Proof: By Euclid
(related to Proposition: 1.22: Construction of Triangles From Arbitrary Segments)
 Let some straight line $DE$ be set out, terminated at $D$, and infinite in the direction of $E$.
 And let $DF$ made equal to $A$, and $FG$ equal to $B$, and $GH$ equal to $C$ [Prop. 1.3].
 And let the circle $DKL$ have been drawn with center $F$ and radius $FD$.
 Again, let the circle $KLH$ have been drawn with center $G$ and radius $GH$.
 And let $KF$ and $KG$ have been joined.
 I say that the triangle $KFG$ has been constructed from three straight lines equal to $A$, $B$, and $C$.
 For since point $F$ is the center of the circle $DKL$, $FD$ is equal to $FK$.
 But, $FD$ is equal to $A$.
 Thus, $KF$ is also equal to $A$.
 Again, since point $G$ is the center of the circle $LKH$, $GH$ is equal to $GK$.
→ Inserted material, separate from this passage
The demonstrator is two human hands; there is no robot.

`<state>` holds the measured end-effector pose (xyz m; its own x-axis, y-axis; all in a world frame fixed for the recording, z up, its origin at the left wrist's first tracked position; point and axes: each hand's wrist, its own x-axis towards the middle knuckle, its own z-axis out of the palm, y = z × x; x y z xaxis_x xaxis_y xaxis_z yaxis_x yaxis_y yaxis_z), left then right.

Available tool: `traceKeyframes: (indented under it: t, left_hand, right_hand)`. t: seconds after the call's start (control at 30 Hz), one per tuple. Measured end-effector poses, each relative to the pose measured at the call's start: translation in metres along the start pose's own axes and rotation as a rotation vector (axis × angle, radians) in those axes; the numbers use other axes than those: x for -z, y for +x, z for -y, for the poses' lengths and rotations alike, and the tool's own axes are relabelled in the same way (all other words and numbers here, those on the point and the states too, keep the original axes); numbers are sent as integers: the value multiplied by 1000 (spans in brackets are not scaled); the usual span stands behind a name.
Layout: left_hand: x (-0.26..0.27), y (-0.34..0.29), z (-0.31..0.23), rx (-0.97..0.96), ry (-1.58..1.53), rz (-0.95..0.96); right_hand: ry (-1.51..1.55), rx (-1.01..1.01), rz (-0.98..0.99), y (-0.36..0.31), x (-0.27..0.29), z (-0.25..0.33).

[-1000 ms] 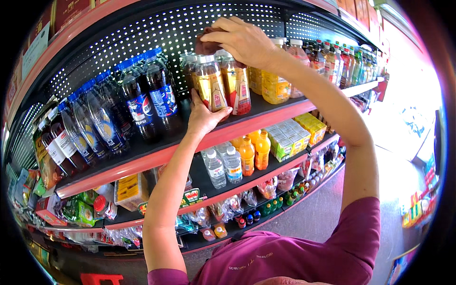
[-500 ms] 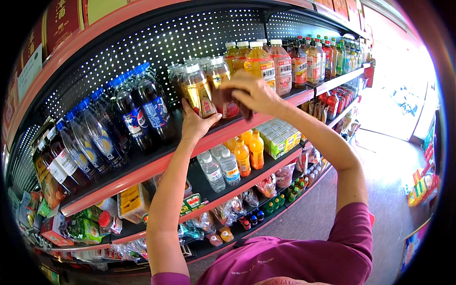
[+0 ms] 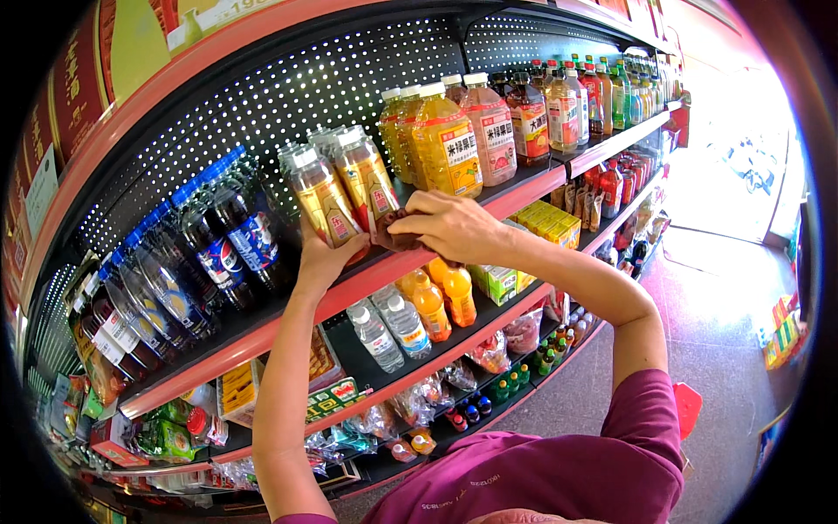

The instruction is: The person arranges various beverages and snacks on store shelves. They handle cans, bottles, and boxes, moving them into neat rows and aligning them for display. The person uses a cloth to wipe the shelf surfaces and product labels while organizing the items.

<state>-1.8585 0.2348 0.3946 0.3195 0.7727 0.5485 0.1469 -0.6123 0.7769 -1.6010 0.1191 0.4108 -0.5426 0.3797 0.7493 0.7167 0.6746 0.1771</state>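
Left hand (image 3: 320, 262) is at the front edge of the upper shelf (image 3: 528, 193), curled part-way round the lower end of the left gold bottle (image 3: 325, 199); its thumb crosses the front of the bottle, its fingers pass round the left side and out of sight, so firmness of hold cannot be told; right hand (image 3: 452, 227) is closed on a dark cloth (image 3: 397, 230), bunched under its fingers; key relation: the cloth sits at the lower end of the right gold bottle (image 3: 365, 175), just right of the left thumb and over the shelf's front edge; it overlaps that bottle in view and looks to touch it, though depth is hard to judge; both gold bottles stand side by side close to the front edge, bases toward the hands, caps away; their long axes run roughly parallel, caps toward the upper left in this view, but the lens bends lines, so true tilt is uncertain; left hand is nearer the left gold bottle, right hand nearer the right one, reaching it from its right side; along the same shelf, cola bottles (image 3: 253, 240) stand toward its left end, juice bottles (image 3: 447, 148) toward its right end.
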Motion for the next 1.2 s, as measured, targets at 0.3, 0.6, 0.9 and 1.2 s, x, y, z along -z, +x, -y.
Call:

 But, $GH$ is equal to $C$.
 Thus, $KG$ is also equal to $C$.
 And $FG$ is also equal to $B$.
 Thus, the three straight lines $KF$, $FG$, and $GK$ are equal to $A$, $B$, and $C$ (respectively).
 Thus, the triangle $KFG$ has been constructed from the three straight lines $KF$, $FG$, and $GK$, which are equal to the three given straight lines $A$, $B$, and $C$ (respectively).
 (Which is) the very thing it was required to do.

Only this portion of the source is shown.